The talent show Super Girl has been forced off the air for allegedly exceeding maximum time limits, but the move may indicate a tightening of control over programming that promotes content the government deems offensive. From Reuters:
Episodes of talent show Super Girl, akin to American Idol or the X Factor, were supposed only to run for a maximum of 90 minutes, according to rules set in 2007, but sometimes exceeded the limit, the China Daily reported.
Hunan Satellite Television, which produces Super Girl, has agreed to follow the broadcast regulator’s ruling to remove the show and replace it with public service programing, the newspaper quoted deputy editor-in-chief Li Hao as saying.
“Instead, the channel will air programs that promote moral ethics and public safety and provide practical information for house work,” Li said.
“I believe the reason that forced the administration to ‘regulate’ this program is that some television hosts in the program made inappropriate comments and some did not dress properly,” Jin Yong of China Communication University, told the paper.

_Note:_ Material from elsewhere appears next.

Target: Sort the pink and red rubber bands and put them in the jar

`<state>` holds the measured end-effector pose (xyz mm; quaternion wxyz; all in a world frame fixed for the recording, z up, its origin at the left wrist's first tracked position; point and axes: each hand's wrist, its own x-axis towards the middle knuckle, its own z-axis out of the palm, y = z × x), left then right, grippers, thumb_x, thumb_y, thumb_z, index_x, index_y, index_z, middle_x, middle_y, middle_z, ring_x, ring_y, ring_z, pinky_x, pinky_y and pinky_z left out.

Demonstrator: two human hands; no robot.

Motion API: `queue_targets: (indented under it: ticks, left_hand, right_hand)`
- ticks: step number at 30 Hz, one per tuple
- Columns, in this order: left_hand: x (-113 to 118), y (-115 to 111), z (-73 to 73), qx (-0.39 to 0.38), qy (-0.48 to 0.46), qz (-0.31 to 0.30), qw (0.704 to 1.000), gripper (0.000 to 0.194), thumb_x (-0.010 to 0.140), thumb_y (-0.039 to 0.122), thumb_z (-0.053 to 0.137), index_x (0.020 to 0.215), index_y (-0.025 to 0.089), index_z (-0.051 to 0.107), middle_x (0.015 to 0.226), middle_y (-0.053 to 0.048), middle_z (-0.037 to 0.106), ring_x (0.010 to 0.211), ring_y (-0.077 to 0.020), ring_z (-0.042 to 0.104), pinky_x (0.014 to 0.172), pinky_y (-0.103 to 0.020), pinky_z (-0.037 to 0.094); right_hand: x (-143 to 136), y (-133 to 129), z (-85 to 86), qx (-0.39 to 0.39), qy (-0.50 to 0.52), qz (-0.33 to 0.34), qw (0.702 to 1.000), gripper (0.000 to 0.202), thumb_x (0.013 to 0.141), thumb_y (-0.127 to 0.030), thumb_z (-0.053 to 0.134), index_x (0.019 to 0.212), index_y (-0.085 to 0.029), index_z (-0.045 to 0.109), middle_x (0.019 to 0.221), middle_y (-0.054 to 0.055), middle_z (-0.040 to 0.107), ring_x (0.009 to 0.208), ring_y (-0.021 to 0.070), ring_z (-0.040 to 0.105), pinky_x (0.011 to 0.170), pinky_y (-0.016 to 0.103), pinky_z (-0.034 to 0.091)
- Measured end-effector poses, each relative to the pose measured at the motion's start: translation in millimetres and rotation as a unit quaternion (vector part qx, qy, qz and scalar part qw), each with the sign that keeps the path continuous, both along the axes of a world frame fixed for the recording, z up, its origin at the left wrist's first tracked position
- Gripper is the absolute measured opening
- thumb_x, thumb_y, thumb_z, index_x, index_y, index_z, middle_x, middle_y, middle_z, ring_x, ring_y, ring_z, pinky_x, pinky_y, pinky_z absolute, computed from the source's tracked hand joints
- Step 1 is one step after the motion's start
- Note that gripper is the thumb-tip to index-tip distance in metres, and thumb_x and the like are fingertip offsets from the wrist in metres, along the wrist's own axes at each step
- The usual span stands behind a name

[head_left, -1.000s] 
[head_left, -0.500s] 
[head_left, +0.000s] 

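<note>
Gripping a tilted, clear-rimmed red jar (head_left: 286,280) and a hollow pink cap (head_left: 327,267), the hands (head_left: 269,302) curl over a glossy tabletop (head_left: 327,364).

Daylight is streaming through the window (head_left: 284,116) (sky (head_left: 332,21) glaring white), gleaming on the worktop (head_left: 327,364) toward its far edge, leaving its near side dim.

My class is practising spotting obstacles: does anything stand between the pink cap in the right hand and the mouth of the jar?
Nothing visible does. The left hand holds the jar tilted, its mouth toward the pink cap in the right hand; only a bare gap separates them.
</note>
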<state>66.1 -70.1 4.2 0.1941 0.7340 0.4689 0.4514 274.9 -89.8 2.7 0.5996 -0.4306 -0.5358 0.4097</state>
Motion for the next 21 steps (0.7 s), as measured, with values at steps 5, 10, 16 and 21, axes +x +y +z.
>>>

“The style might have offended some older viewers.”
This is not the first time officials have cracked down on talent competitions on TV. Voting by cell phone was outlawed for Super Girl-style programs in 2007. The New York Times looks at other possible reasons the show was banned:
For the legions of devotees who have been following the season — previous finales have drawn upwards of 400 million viewers — the suspension has produced shock and heartache. “I will never be happy again!” wailed a fan on Weibo, China’s most popular microblog service. “Maybe we need another revolution,” screamed another.
But for those prone to more sober thoughts, the ban issued by the State Administration of Radio, Film and Television is a bracing reminder of the heavy hand that guides popular culture in China.
On the same day it suspended “Super Girl,” the authorities imposed a one-month suspension on a channel in northern Hebei Province after one of its talk shows featured a son berating his father. The program, regulators said, “magnified distorted ethics and moral values” and “caused extremely negative social effects.”
Earlier this year the agency raised hackles in the domestic entertainment industry by issuing a blanket prohibition on narratives that rely on time travel.
Although government officials did not elaborate on the reasons behind the cancellation of “Super Girl,” television executives and cultural critics suggested the ruling Communist Party was unnerved by the runaway success of the show, whose producers have created a string of American-style reality shows that have proven more popular than the turgid fare of the state-run broadcaster CCTV.